Il y a aussi des options au collégial pour terminer ses cours dès maintenant sans mention d’échec. La situation avec la COVID-19 permet de demander un incomplet sans justification pour un cours. Ça pourrait permettre un allégement de la charge de travail en cours de session, si nécessaire – loin d’être idéal, mais c’est mieux que rien comme potentielle stratégie de survie. C’est pour un cours seulement, pas la session au complet.
Autre option : obtenir la mention EQ, ce qui n’est pas une note, mais signifie une note de passage. Cela permet de continuer son cheminement académique. Il y aura un calcul double de la Cote R. La meilleure des deux notes sera retenue. Ça peut enlever de la pression.
Conclusion
Cette rencontre virtuelle nous a permis de réitérer que la flexibilité était de mise et qu’il fallait garder en tête que tout le monde est vulnérable en ce moment.
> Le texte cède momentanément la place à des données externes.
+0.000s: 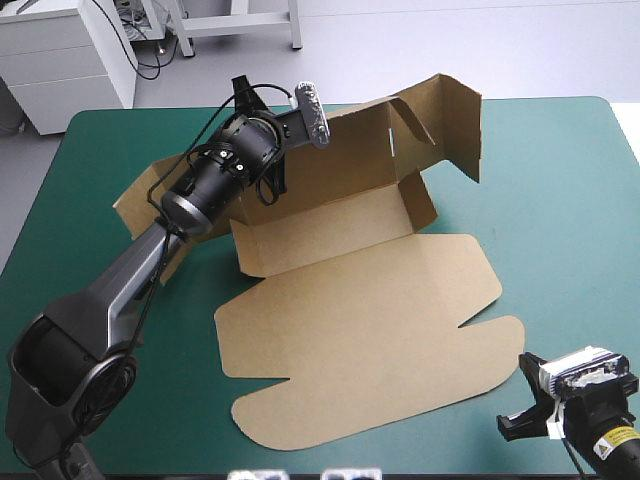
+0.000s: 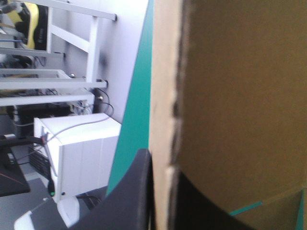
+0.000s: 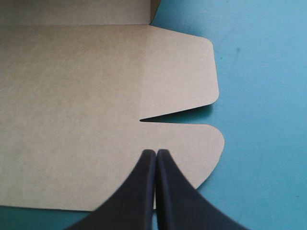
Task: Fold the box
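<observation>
High view: above and behind, facing forward and down over the table (image 1: 560, 160); left wrist view: turned sideways, hard against a raised wall of the box (image 2: 240, 105); right wrist view: close above its flat lid; box shared by all.

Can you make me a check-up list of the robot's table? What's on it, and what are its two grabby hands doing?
Surface: teal-green cover, bare around the board.
Job's things: brown box, partly folded. Its far walls are raised and its lid lies flat toward the near edge.
Clutter: nothing seen.
Grippers: left gripper, jaws shut on the box's raised wall. Right gripper, jaws shut and holding nothing, by the lid's rounded flap at the near right.
Cables: nothing seen on the table.
Surroundings: nothing seen.
</observation>
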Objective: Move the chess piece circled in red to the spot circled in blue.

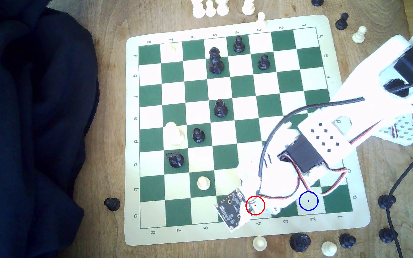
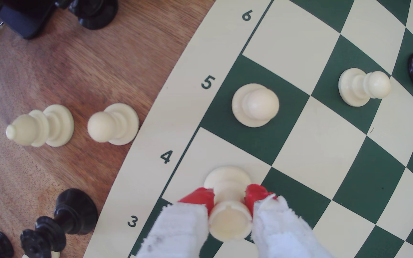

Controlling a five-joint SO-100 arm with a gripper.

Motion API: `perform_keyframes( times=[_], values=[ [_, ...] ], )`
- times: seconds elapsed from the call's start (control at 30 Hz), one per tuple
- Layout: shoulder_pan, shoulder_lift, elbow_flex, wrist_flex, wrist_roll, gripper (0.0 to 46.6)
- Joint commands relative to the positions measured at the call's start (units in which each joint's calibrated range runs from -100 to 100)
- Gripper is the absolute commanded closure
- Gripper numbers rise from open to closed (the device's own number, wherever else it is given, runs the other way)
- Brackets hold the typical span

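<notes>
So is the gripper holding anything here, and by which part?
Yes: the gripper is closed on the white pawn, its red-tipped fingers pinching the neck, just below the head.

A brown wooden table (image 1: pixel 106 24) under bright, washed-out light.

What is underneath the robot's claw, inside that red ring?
A cream pawn stands on a white square, the gripper closed around its stem. In the exterior view, the arm covers it inside the red ring.

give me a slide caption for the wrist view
Red-tipped gripper closed around a white pawn on a white square of the chessboard.
</notes>
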Motion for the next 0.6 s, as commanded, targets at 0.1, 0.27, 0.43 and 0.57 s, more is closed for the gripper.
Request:
perform_keyframes(
  times=[0.1, 0.27, 0.43, 0.57],
  values=[
    [-0.34, -10.76, -8.75, 5.47, -0.1, 46.1],
    [-0.73, -17.55, -11.47, 12.35, -0.24, 46.3],
    [-4.25, -25.36, -1.22, 14.72, -1.07, 46.3],
    [-7.69, -27.82, 7.75, 14.88, -1.37, 46.3]
  ],
)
Il faut être patients les uns envers les autres.
Nous avons l’intention de refaire cette rencontre à la fin de la crise pour voir où nous sommes rendus, faire état de ce que nous avons appris et ce qui pourrait s’appliquer dans l’avenir pour favoriser l’inclusion et l’accessibilité, que ce soit sur les campus ou en ligne.
Nous allons également partager ce rapport avec toutes les parties prenantes (MÉES, syndicats d’enseignants et conseillers).